A dificuldade de utilização de serviços de saúde não é a única enfrentada pelas 8,6 mil pessoas que vivem no município. Por preservar um dos poucos remanescentes da Floresta Atlântica no estado – distribuído em quatro unidades de conservação ambiental (veja mais no mapa) –, Guaraqueçaba atrai muitos projetos. As ações desenvolvidas, entretanto, limitam-se à preservação do meio ambiente, não contemplando os problemas da população.

A falta de atenção ao social é visível quando se analisa o Índice de Desenvolvimento Humano (IDH) da cidade: ela está entre os 23 municípios do estado com pior IDH. Na classificação geral ocupa a 376.º colocação entre as 399 cidades do Paraná. Com isso sobram carências nas comunidades. No Rio Verde, localizado a 12 quilômetros do centro e onde vivem cerca de 60 famílias, muitos são os relatos de pessoas socorridas às pressas. O posto de saúde não dá conta de atender as emergências e os moradores reclamam que não há medicamentos nem médico para oferecer consultas. O agricultor João Evangelista Gonçalves da Veiga, 44 anos, dono de um caminhão e um dos poucos a possuir veículo próprio por ali, conta que já chegou a dar carona a um vizinho que teve um ataque cardíaco na estrada. "A sorte é que acabamos encontrando com uma ambulância por um acaso", diz.

Educação

Na extensa Guaraqueçaba, com 2,3 mil km2 de área territorial, crianças e jovens precisam driblar dificuldades para ocupar os bancos da sala de aula. Só há dois colégios estaduais que oferecem ensino médio no município e que ficam localizados no centro e na localidade de Tagaçaba. Para os meninos e meninas da localidade de Poruquara, que estudam no centro, isso significa ter de ficar sem almoço e retornar para casa somente por volta das 20 horas. "Nem sempre tenho dinheiro para fazer um lanche", reclama Willian Miranda, 16 anos.

Para estudar, Willian enfrenta uma hora e meia de viagem dentro de uma embarcação, o que implica sair de casa somente com o café da manhã, e caminha mais 30 minutos para só então chegar à escola.

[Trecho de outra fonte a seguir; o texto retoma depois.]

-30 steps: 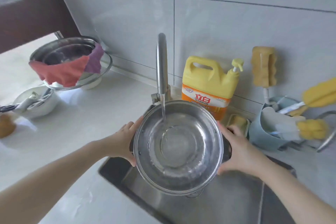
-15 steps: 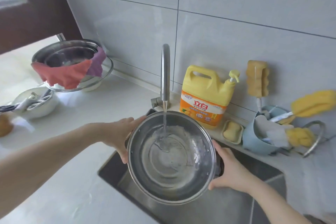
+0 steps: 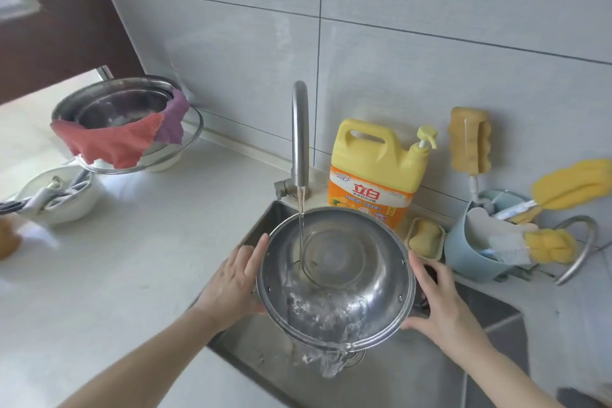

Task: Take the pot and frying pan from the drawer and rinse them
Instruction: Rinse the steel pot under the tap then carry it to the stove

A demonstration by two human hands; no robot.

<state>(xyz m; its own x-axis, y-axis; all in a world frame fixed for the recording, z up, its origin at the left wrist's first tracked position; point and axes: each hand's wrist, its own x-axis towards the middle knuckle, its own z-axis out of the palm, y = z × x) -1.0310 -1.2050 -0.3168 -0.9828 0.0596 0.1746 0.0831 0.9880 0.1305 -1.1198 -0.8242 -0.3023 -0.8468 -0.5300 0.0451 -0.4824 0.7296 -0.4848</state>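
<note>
Now tipped toward the person and spilling water, the pot (image 3: 334, 278) sits between left hand (image 3: 231, 285) and right hand (image 3: 440, 305), each apparently gripping a side handle.

The yellow detergent jug (image 3: 377, 172) has "立白" on its label.

left hand (image 3: 231, 281) and right hand (image 3: 442, 305) grip opposite sides, forearms extended.

Shiny steel pot (image 3: 357, 262), brushed metal sink (image 3: 414, 374), glossy wall tiles (image 3: 430, 43)
</note>
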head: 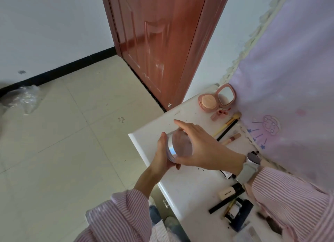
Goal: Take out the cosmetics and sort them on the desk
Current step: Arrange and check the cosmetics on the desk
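Note:
A round lilac compact (pixel 176 145) with a shiny silver band is held on edge above the white desk (pixel 189 185). My left hand (pixel 162 155) cups it from below and the left, thumb on its rim. My right hand (pixel 197 144) grips its top face, with the index finger pointing outward. Further back on the desk lie an open pink powder compact (pixel 216 98) with a mirror, a pink lip tube (pixel 219 114), a yellow-handled brush (pixel 228 123), a black pencil (pixel 227 130) and a beige tube (pixel 232 138).
Near my right sleeve lie a cream and black bottle (pixel 230 190), a long black pencil (pixel 223 203), a small dark jar (pixel 234 210) and a dark brush (pixel 271 222). A lilac cloth (pixel 292 79) hangs on the right. A red-brown door (pixel 159 43) stands behind the desk, with tiled floor to the left.

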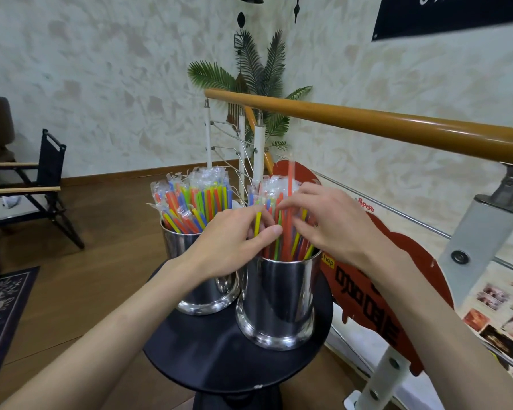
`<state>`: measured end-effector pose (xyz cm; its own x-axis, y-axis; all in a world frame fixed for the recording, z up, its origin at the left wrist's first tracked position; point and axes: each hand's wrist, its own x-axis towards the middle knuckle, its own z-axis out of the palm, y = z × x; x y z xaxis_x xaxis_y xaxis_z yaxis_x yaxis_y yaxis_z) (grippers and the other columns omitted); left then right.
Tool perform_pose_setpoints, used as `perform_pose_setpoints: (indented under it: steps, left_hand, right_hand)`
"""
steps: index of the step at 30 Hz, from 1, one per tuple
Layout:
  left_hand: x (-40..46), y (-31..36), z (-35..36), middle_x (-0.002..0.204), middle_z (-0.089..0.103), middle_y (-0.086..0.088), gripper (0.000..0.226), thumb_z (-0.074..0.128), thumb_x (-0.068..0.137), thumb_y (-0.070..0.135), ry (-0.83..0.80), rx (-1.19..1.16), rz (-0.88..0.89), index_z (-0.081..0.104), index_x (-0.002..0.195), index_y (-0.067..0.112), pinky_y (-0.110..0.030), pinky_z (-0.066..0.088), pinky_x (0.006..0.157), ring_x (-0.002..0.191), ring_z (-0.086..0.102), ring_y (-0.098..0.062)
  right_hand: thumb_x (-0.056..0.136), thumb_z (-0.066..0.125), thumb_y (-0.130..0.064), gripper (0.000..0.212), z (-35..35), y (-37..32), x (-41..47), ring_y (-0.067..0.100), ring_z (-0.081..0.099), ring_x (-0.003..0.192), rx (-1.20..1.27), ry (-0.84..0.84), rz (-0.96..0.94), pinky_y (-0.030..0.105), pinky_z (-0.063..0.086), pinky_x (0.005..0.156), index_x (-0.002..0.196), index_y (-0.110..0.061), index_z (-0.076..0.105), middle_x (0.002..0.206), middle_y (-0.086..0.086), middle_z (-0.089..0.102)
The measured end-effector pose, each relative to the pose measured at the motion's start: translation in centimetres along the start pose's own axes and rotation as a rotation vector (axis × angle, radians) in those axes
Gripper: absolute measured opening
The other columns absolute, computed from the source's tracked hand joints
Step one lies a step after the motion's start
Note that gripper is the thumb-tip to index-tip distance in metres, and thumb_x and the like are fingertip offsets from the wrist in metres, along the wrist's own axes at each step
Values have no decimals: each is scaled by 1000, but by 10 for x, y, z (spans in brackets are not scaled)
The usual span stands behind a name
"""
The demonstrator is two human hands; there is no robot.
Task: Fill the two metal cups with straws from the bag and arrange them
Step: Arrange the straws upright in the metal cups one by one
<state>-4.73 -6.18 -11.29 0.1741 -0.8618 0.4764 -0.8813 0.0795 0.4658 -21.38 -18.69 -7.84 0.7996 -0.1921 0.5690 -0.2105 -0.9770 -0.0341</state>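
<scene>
Both hands work in the straws of the nearer cup [279,300], which stands at the front right of the small round black counter [219,356]. As for the grip, the left hand [228,247] has its thumb and fingers closed round a few straws [282,232] near the cup's left side, a yellow one showing between them. The right hand [329,226] comes in from the other side with fingers curled into the bundle, seemingly pinching or combing the straws; exactly which ones it holds is hard to tell. One red straw [290,179] stands up higher than the others just beyond the right hand.

Behind and to the left, touching or almost touching the first, the second cup [202,294] is already packed with wrapped straws [196,199] in orange, yellow, green and blue, leaning slightly but fairly even.

No bag shows anywhere, so filling looks finished. What seems left is tidying: levelling the tall red straw and evening out the nearer bundle.

Farther off are a wooden handrail [367,119] and a palm plant [258,72] by the wall.
</scene>
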Motion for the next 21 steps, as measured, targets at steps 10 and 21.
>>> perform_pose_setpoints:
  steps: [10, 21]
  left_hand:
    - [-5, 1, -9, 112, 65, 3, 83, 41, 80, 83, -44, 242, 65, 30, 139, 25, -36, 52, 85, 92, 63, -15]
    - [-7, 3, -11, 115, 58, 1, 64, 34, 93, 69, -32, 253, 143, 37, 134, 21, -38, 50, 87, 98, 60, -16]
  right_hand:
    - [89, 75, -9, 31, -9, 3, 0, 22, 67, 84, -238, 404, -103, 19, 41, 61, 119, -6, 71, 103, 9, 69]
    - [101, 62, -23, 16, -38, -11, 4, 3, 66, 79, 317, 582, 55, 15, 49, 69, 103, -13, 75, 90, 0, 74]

O irmão dele, Márcio, 15 anos, não suportou a maratona e desistiu dos estudos. "É difícil porque muitas vezes passamos fome mesmo. Mas acho que tudo isso vale a pena porque só com estudo é que conseguimos ser alguém", comenta Willian.

Já os pequeninos da vila nem escola têm. A sala de aula municipal, que antes oferecia estudo a crianças de 1.ª a 4.ª séries, está fechada e abandonada há dois anos, desde que a professora normalista que morava no local faleceu. "Até agora ninguém veio para substituí-la e as nove crianças precisam ir a Tibicanga (localidade que fica a 20 minutos)", diz a mãe de Willian, Niva Miranda, 42 anos.

O descaso com a infra-estrutura de educação não é exclusividade de Poruquara. Na comunidade do Rio Verde a escola foi transferida para a casa do professor Antônio Gonçalves da Silva, que também preside a Associação dos Pequenos Produtores Rurais do Rio Verde. Em dois cômodos improvisados, 40 crianças têm aulas de 1.ª a 4.ª séries. A transferência foi autorizada pela prefeitura e motivada pela mobilização dos pais, que há dois meses chegaram à conclusão de que a sede da escola não tinha condições para funcionar. Até hoje, nenhuma reforma foi iniciada no imóvel. "Preferia que minhas filhas tivessem aula na escola. O problema é se esquecerem e isso continuar assim para sempre", diz a dona de casa Vandaviana Rosa, 33 anos, mãe de Neidiane, 8 anos e Verônica, 7 anos.